Let’s start with the first and most obvious: you don’t know this guy. Yes, I get that you’ve chatted a lot in the game and you’ve had the occasional Facetime convo, but let’s be real: you don’t know him. You know who he’s presenting himself as. You aren’t dating him, you’re dating his avatar. His persona. I realize that many, many people meet via MMOs – World of Warcraft may be responsible for more relationships than Plenty of Fish – but the fact is, until you meet him in person, there’s a whole host of things you simply don’t know about him. One of the tricky things about online dating, whether via OKCupid or Final Fantasy XIV, is that it’s impossible to gauge physical chemistry from online interactions. It’s easy enough to assume that you’re soulmates because you have great chats and steamy text sessions, but you’re not getting many of the signals and indicators that you only get from meeting someone in person.
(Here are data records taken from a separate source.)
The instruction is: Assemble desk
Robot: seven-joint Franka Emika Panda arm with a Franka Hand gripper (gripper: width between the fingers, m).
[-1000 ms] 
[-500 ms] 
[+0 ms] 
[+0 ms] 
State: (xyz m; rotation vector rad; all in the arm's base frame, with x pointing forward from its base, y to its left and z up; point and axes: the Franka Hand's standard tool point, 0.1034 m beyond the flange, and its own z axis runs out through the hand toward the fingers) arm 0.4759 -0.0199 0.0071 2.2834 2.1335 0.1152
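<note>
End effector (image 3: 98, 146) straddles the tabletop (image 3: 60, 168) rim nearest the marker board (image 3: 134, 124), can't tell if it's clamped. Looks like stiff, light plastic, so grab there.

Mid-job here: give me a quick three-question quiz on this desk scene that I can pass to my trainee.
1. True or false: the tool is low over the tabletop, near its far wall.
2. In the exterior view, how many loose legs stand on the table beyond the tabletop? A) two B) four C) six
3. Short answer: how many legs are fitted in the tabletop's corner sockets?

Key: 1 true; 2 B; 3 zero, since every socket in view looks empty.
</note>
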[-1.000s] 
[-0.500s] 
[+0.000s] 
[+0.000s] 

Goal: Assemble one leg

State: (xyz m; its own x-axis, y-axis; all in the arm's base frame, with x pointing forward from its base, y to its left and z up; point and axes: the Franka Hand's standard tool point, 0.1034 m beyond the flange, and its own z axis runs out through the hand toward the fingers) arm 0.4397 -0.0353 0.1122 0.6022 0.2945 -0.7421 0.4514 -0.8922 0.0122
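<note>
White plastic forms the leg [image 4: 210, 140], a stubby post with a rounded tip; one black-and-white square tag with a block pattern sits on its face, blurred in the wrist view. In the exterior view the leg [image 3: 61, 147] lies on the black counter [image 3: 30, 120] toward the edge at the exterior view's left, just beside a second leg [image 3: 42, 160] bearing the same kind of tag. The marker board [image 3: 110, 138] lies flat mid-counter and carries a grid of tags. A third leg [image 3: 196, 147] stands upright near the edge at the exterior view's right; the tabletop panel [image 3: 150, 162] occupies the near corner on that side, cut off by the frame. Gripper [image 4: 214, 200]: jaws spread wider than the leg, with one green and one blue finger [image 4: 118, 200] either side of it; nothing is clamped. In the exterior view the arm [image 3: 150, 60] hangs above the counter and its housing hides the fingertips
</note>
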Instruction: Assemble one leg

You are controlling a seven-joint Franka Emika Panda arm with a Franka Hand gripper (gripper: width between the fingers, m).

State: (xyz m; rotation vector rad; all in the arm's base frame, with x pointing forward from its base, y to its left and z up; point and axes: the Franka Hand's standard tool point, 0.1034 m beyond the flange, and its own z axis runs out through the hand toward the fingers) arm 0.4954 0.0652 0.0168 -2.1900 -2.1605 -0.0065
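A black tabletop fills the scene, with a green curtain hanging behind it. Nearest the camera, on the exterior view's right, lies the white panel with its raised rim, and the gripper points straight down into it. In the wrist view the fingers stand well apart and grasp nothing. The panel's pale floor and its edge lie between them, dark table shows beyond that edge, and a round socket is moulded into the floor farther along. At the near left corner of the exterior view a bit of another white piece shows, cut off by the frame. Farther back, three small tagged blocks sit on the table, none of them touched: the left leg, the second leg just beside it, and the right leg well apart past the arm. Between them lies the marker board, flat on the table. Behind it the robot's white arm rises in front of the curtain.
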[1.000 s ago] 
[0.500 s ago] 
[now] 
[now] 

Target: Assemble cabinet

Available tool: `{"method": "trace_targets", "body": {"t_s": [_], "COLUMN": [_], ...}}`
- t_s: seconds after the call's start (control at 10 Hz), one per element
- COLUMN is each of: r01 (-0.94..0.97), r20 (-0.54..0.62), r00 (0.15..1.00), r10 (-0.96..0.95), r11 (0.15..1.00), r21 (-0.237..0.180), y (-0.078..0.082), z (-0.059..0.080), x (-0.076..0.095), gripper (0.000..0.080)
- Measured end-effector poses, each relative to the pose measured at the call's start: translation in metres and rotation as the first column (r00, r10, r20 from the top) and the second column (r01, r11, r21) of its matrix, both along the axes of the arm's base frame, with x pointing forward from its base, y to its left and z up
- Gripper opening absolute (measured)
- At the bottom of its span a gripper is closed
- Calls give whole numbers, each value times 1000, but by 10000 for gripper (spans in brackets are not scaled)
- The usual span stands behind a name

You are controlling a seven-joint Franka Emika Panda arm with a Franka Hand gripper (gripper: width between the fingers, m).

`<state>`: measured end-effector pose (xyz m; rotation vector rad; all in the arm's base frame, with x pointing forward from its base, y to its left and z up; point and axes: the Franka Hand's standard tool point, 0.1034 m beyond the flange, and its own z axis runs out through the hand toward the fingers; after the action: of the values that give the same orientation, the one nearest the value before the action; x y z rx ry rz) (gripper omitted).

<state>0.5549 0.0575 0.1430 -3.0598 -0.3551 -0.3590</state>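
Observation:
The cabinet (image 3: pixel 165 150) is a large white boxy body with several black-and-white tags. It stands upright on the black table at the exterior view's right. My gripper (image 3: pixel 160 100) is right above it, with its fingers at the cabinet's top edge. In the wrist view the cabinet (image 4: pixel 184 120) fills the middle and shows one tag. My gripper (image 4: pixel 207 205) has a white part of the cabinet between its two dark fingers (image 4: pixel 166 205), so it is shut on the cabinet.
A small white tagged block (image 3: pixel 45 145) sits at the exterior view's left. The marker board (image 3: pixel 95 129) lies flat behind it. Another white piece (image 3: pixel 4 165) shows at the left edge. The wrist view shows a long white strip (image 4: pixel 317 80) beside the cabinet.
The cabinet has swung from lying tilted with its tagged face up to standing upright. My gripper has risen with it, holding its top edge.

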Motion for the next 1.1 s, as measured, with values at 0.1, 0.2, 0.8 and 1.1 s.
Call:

I’ve lost track of how many people I’ve known – myself included – who’ve had incredibly powerful connections with people online but found we had all the explosive chemistry of a wet fart in person. So let’s not put the cart before the horse here.

But then, there’re all the little things that spell trouble. Like the fact that you’re his (virtual) side-piece. So let’s be clear here: he’s apparently committed to this Alabama honey despite her being uncomfortable with his being poly. Meanwhile, he’s banging chicks and dudes in Hawaii (and share them with his Army bro) while “married”1 to her and seeing you on the side. If we assume everything is exactly as you present it, we’re looking at one of two potential scenarios here. Either he’s cheating on his girlfriend – she’s not cool with his being poly, after all – or he’s lying to you and hurting her regardless. In the former, he’s promised to be monogamous to her and is being a cheating piece of crap and is keeping you as his dude on the side.  In the latter, he’s dating someone who he knows can’t be in an open relationship and doesn’t care that it hurts her.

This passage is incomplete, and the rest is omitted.